I think your question is a bit to general to answer.... What to charge would depend on other similar vendors who might be attending your cost to attend the show and a dozen other variables... On the custom work the cost of making the template the number of stones used, the type of stones used and on and on... 

But I will offer this bit of advice... Your pricing at this show should have nothing to do with the pricing at your retail store... In fact you want to make this a point at the show... 

When we do trade shows as a vendor we typically offer a discount sometimes a BIG ONE for people to make a buying decision NOW! Number one we want people to buy to cover our costs to attend and number two we are in business to make money... We don't want window shoppers who may or may not come to our retail location later... I mean we do want them to come to the shop later but we still want them to buy at the show... So I would make it a point that now is a great time to buy because of the show discounts and specials being offered... 

Then again some vendors go to shows for exposure and not to sell... Just present what you offer to let people know you exist... So it just depends on what you are looking to do... Sounds like you want to move some product.... If you are starting out... I would offer steep discounts... Get people to buy... The more that buy the more people are going to see what you do and the more people are going to ask hey where did you get that?...

Just make sure at the how you let them know what a deal they are getting for the show special so they are not completely surprised if they later visit your retail location...

The costs of a retail location is generally much greater then simply attending a vendor show... So we just really need to educate our customers on what a deal they are getting by buying or even ordering at the show for later delivery...

Honestly if possible get people to order at the show and then pick up later at my retail location... Then they can come to my store and see all my offerings and perhaps you will make another sale...

I can tell you I do a show on Memorial Day Weekend and have lots of stuff for people to buy but I also take custom embroidery orders at the show for pickup at my retail location... Works great!... People can see my samples of my work at the show and then order at a great discount and then they come to the store and almost always browse before picking up their order... 

GOOD LUCK!

Kevin


----------



## rhinestonetransf (Feb 11, 2009)

It is a loaded question because we need more info.

Depends on what shirt you are putting it on to know all your cost but I would make sure that you let them know that the price is show special price.

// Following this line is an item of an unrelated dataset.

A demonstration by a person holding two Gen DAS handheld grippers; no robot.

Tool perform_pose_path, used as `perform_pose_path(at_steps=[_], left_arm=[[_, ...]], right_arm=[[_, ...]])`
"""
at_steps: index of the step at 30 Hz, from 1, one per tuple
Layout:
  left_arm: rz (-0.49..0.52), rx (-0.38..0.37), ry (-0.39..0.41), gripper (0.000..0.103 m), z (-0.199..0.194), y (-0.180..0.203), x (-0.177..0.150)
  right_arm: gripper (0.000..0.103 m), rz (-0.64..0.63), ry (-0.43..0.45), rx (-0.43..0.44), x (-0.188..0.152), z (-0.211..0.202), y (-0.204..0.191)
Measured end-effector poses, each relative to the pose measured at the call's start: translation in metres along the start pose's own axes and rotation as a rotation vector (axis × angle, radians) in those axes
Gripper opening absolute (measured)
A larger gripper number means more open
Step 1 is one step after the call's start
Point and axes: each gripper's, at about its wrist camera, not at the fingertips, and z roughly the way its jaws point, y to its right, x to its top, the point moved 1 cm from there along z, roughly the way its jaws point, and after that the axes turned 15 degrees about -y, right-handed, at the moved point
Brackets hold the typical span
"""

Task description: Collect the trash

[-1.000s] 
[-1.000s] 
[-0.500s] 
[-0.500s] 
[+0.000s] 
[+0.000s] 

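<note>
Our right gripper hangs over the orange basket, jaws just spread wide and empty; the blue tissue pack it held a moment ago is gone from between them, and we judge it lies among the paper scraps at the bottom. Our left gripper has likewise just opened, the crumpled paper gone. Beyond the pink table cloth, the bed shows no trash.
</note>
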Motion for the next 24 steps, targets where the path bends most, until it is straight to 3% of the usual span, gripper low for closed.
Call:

On average our customers charge $19.95 at a show and 24.95 away from a show. Just a general answer I'm sure you will find prices all over the place. The price above is for stock custom really depends on the amount of stones and size of the design. 

Scott


----------



## Mel Squared (May 7, 2013)

Thank you both so much for the quick response. I decided to set up and make a sign that this is special "event only" pricing. I'm using a 50/50 blend shirt from All American Tees, and 100% cotton cinch backpacks. I think I'll just do all the transfers $12.50 for no bling and $17 with. Since I got these pennies on the dollar I should still come out ahead and get my name out. 

What about the cinch bags? I paid 1.25 each.


----------



## Mel Squared (May 7, 2013)

Does anyone know where this transfer came from? Its a big hit here at the vendor show and I'm down to my last one. She has it marked as a stock transfer, but not where she got it. I looked between customers but no luck so far.


----------



## nycmerch (Mar 29, 2009)

Repost the image as it does not appear.


----------



## Mel Squared (May 7, 2013)

Umm not sure why. Here is the link to it on my FB page.

https://www.facebook.com/photo.php?...67355295.43891.100000640080036&type=1&theater


----------



## katruax (Sep 30, 2010)

Mel Squared said:


> Umm not sure why. Here is the link to it on my FB page.
> 
> https://www.facebook.com/photo.php?...67355295.43891.100000640080036&type=1&theater


You can get that design dozens of places....

Here's one...

Cross with Faith rhinestone transfer

But it's a stock design that just about any stock transfer supplier has or can get....

Kevin


----------



## GHEENEE1 (Jan 8, 2007)

Is this it? Faith with Cross rhinestone transfer 
They also have the design with pink stones.
http://www.myrhinestonetransfers.com/store.php/products/faith-with-cross-rhinestone-transfer


----------



## Mel Squared (May 7, 2013)

Thank you both so much! This design is by far more popular than the other crosses I have on hand so I'm glad to know where to order them from!


----------